Recovering precious elements from e-waste is a security imperative for Europe that should be written into law, according to a report Monday that said it was “crucial” to ensure industry competitiveness and sustain tech-dependent lifestyles in the region. Circuit boards, magnets in disk drives and electric vehicles, batteries and fluorescent lamps are among items containing critical raw materials—including gold, silver and cobalt—that could be recycled and reused, the research found. This would safeguard supplies for consumer electronics and even the defence industry, said the consortium behind the European Union funded CEWASTE report, which said the fate of these materials was a “societal challenge”.
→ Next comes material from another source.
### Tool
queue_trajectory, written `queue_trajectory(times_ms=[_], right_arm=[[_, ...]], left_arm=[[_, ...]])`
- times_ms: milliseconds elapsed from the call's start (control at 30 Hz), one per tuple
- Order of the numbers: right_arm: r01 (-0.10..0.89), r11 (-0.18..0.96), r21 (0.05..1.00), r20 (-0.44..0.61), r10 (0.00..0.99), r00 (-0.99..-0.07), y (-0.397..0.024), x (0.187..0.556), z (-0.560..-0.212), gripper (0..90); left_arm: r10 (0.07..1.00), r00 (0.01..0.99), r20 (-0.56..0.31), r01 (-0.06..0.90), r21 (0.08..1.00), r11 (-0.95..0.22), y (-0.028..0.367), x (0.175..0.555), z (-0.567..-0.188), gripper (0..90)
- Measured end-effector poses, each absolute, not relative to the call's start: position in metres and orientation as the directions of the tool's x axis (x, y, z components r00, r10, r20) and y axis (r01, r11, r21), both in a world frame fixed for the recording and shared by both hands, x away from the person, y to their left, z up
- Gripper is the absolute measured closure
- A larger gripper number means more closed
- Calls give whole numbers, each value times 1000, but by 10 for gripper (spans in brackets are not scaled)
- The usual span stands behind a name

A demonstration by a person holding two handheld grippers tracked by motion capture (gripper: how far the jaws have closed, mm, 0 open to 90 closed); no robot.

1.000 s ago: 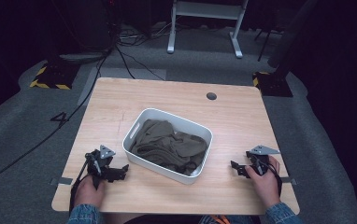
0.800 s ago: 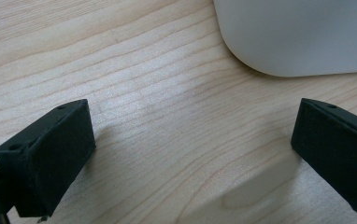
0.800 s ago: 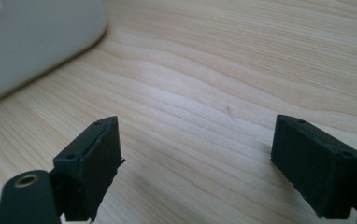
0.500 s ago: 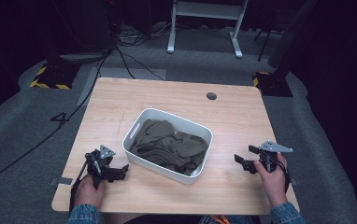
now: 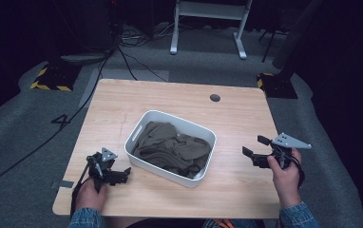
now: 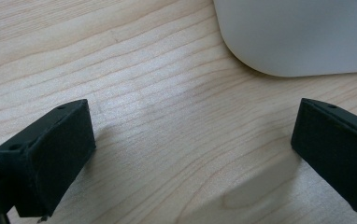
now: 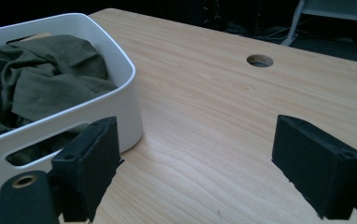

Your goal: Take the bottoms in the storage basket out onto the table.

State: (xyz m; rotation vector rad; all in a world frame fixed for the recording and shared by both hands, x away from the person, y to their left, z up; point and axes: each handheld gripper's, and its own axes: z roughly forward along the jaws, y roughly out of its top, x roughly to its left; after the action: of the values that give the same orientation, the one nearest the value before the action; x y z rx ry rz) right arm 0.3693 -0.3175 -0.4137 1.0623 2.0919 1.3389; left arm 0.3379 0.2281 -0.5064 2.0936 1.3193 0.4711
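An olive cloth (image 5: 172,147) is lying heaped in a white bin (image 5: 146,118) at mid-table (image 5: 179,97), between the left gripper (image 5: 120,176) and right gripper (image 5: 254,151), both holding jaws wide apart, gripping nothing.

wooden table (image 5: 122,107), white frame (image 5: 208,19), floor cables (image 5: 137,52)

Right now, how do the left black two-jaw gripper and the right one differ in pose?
The left black two-jaw gripper sits low at the wooden table, near the white plastic bin. The right black two-jaw gripper is held raised, farther from the bin. Both are open and empty.
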Motion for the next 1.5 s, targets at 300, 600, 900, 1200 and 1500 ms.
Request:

The report highlighted several categories of e-waste it said have high enough quantities of these raw materials to warrant being recovered. These include materials in printed circuit boards from discarded electrical equipment; batteries from e-waste and scrap vehicles; neodymium iron boron magnets from hard disc drives and engines of e-bikes, scooters and scrap vehicles; and fluorescent powders from lamps and cathode ray tubes—found in TVs and monitors. It found that low and volatile prices for many of these raw materials means that recycling is often considered too costly for businesses. The report called for legal requirements to recycle and reuse critical raw materials, financial incentives to support industry and better controls on shipments of e-waste out of the EU.
According to the United Nations, more than 50 million tonnes of electronic waste was discarded in 2019, with the vast majority ending up in landfill and on scrap heaps. With only 17 percent of products recycled, the UN estimates that materials worth more than $55 billion (50 billion euros) are being wasted every year.